Try your hand at analyzing royal sentiment in Dataiku DSS! Learn more

how to write multiple sql recipes data to common output table in Redshift

Level 3
how to write multiple sql recipes data to common output table in Redshift

Hi

I am reading and transforming data from multiple Redshift tables using multiple SQL Recipes in mutiple flows in same project and want to append each output to a common table but once the output is selected in one flow

DSS is not allowing to choose same output dataset in another flow even though the  output structure of all the SQL recipes are same. how can I make this possible

 

8 Replies
Dataiker
Dataiker

Hi,

From the description you provide, I recommend using a "Stack" recipe from your multiple "SQL recipes data" into one common output table.

If that doesn't work in your specific case, could you please add a screenshot of your flow?

Hope it helps,

Alex

 

Level 3
Author

Hi Alex

 

Thanks for replying, please find my use case below. All im trying to do is build an audit table (DSS_AUDIT_TABLE)to collect  (record_count,data_load_date) for each source table.

Below flow is what im trying to achieve.

TABLE_1 --> SQL Recipe -->DSS_AUDIT_TABLE

TABLE_2--->SQL Recipe--->DSS_AUDIT_TABLE

 

currently below is the flow with a separate table for each source table collecting same information.

basically im trying to do an insert into a common table

TABLE_1 ---> SQL Recipe --->DSS_AUDIT_TABLE_1

TABLE_2--->SQL Recipe ----> DSS_AUDIT_TABLE_2

Dataiker
Dataiker

Hi,

 The Stack recipe solution I proposed earlier should work and respect the Directed Acyclic Graph nature of the flow:

Screenshot 2020-05-14 at 12.22.30.png

An alternative would be to use the SQL recipe in "script" variant: https://doc.dataiku.com/dss/latest/code_recipes/sql.htm. You would declare a dummy table as output but actually write to a central audit table which is not declared as output. I don't recommend this solution since it breaks the flow lineage and means you'll need to manage table create/drop statement yourself.

Hope it helps,

Alex

Level 3
Author

Hi Alex

 

Thanks for replying but here input _table 1 loads on a different day of week (say Monday)

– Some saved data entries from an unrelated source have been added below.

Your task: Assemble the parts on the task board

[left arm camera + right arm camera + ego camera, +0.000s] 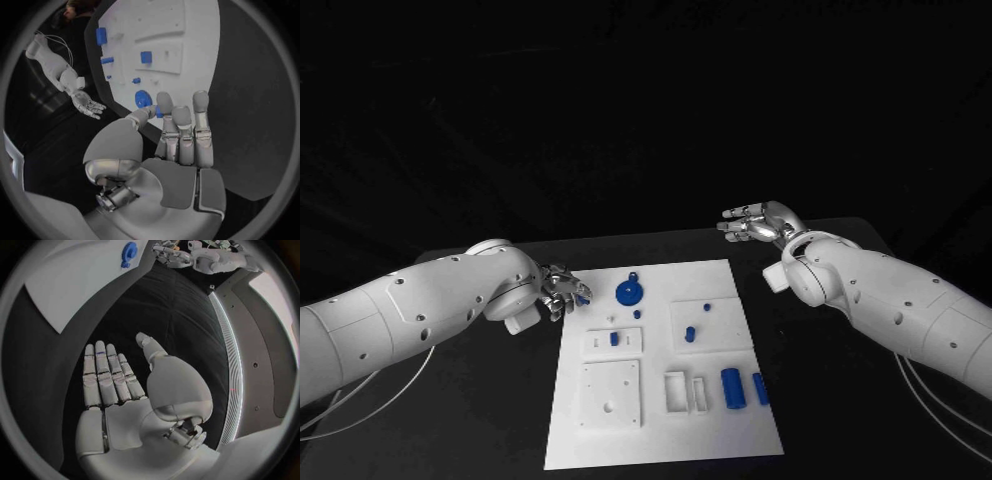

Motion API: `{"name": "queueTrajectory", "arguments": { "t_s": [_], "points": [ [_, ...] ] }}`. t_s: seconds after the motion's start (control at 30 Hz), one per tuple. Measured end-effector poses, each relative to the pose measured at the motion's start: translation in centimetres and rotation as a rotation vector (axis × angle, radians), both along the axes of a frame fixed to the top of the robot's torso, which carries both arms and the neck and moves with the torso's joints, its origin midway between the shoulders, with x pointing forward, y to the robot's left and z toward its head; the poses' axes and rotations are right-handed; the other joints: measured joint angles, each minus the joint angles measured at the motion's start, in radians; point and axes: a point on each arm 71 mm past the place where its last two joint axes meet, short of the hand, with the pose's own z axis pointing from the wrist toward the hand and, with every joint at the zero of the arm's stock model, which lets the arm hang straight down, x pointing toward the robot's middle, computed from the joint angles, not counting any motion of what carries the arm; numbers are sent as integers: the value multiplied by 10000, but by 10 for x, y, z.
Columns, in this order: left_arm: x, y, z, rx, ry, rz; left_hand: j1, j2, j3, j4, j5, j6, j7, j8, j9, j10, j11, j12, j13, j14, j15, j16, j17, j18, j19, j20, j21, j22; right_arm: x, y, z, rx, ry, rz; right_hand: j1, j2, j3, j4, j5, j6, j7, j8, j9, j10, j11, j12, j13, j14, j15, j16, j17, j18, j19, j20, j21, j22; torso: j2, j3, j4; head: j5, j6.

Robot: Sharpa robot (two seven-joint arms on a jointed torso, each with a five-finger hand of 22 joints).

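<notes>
Head view: task board (pixel 661 440) centre frame, blue parts (pixel 630 293) on it; left hand (pixel 554 292) at its upper-left corner, right hand (pixel 759 224) upper right, both spread wide, holding nothing.

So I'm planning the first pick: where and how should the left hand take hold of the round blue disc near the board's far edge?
Probably by its rim, from above. The round blue disc lies flat on the task board, so only its edge offers opposing faces. The left hand sits open just beside it, off the board's left edge, so thumb and finger could straddle the rim. The small tab on its far side looks too slight.
</notes>
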Motion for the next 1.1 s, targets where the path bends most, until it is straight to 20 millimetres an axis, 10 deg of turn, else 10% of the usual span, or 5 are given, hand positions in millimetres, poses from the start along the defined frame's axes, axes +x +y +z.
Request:
{"name": "queueTrajectory", "arguments": {
  "t_s": [0.4, 1.1],
  "points": [
    [-35, -7, -12, 460, -183, -129, -30, -174, 133, 52, 5, 54, 50, -1, 43, 158, -17, 0, 80, 159, -89, 0, 81, -1, 35, -35, 195, 0, -2, -4, -7, -25, 138, -49, 0, 0, 27, 28, 0, 0, 0, 0, 0, 0, 0, 0, 0, 0, 0, 0, 1, -1, 0, 0, 0, 0, -104, -47, 109, -12, -167],
    [-63, -23, -38, 1080, -565, -422, -132, -277, 351, 26, 2, 81, 62, -1, 52, 285, -73, 0, 136, 266, -124, 0, 144, -1, 72, -71, 352, -2, -3, -3, -12, -22, 243, -39, 0, 0, 27, 28, 0, 0, 0, 0, 1, 0, 0, 0, 0, 1, -1, 0, 1, 0, 0, 0, 0, 1, -85, -36, 97, 102, -289]
  ]
}}
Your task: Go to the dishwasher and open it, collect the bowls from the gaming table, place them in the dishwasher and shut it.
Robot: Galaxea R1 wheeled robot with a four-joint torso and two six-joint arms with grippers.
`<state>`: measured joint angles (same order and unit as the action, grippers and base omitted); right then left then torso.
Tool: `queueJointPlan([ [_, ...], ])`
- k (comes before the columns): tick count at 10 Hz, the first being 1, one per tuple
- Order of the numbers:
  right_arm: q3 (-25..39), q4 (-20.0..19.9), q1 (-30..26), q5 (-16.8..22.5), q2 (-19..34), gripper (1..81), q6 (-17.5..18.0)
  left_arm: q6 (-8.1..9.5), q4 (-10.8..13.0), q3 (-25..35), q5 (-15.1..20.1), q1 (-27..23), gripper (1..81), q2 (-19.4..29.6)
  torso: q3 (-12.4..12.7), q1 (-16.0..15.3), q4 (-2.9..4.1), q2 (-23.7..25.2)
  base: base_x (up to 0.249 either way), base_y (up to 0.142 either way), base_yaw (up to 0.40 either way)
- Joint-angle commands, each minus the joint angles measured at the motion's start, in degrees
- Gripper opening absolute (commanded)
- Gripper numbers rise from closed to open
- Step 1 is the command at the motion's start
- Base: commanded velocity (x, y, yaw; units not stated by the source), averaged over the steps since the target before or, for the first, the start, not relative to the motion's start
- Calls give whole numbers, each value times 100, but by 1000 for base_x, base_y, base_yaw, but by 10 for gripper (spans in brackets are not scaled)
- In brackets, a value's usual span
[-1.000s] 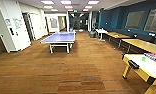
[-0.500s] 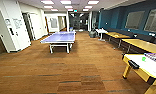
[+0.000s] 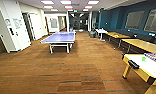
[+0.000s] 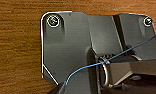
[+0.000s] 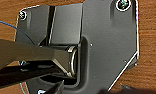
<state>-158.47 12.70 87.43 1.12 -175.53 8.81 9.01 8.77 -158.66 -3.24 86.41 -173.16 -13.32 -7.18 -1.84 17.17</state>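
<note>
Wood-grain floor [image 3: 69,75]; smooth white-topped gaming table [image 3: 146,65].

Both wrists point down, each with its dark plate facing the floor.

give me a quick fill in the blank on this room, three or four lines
1. The table tennis table has a ____ top.
2. The white-topped gaming table stands on the ____ side of the head view.
3. A small bright ____ bowl sits on the gaming table.
4. The floor under the robot is a brown ____.

Missing words: blue; right; green; carpet
</note>
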Motion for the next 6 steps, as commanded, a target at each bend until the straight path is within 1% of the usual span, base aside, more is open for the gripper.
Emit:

and input_table 2 loads on say Wednesday, Do I still need to stack them up to load into a common table?

will it not union the latest data of one table and previous /old load data of another table  during every load

and feed the common table?

Dataiker
Dataiker

Hi,

If you want to do incremental loading, you will need to partition your input datasets by day. In a nutshell, you would run the stack recipe every day for the partition of 'TODAY'. It will stack input datasets only if data has been loaded today.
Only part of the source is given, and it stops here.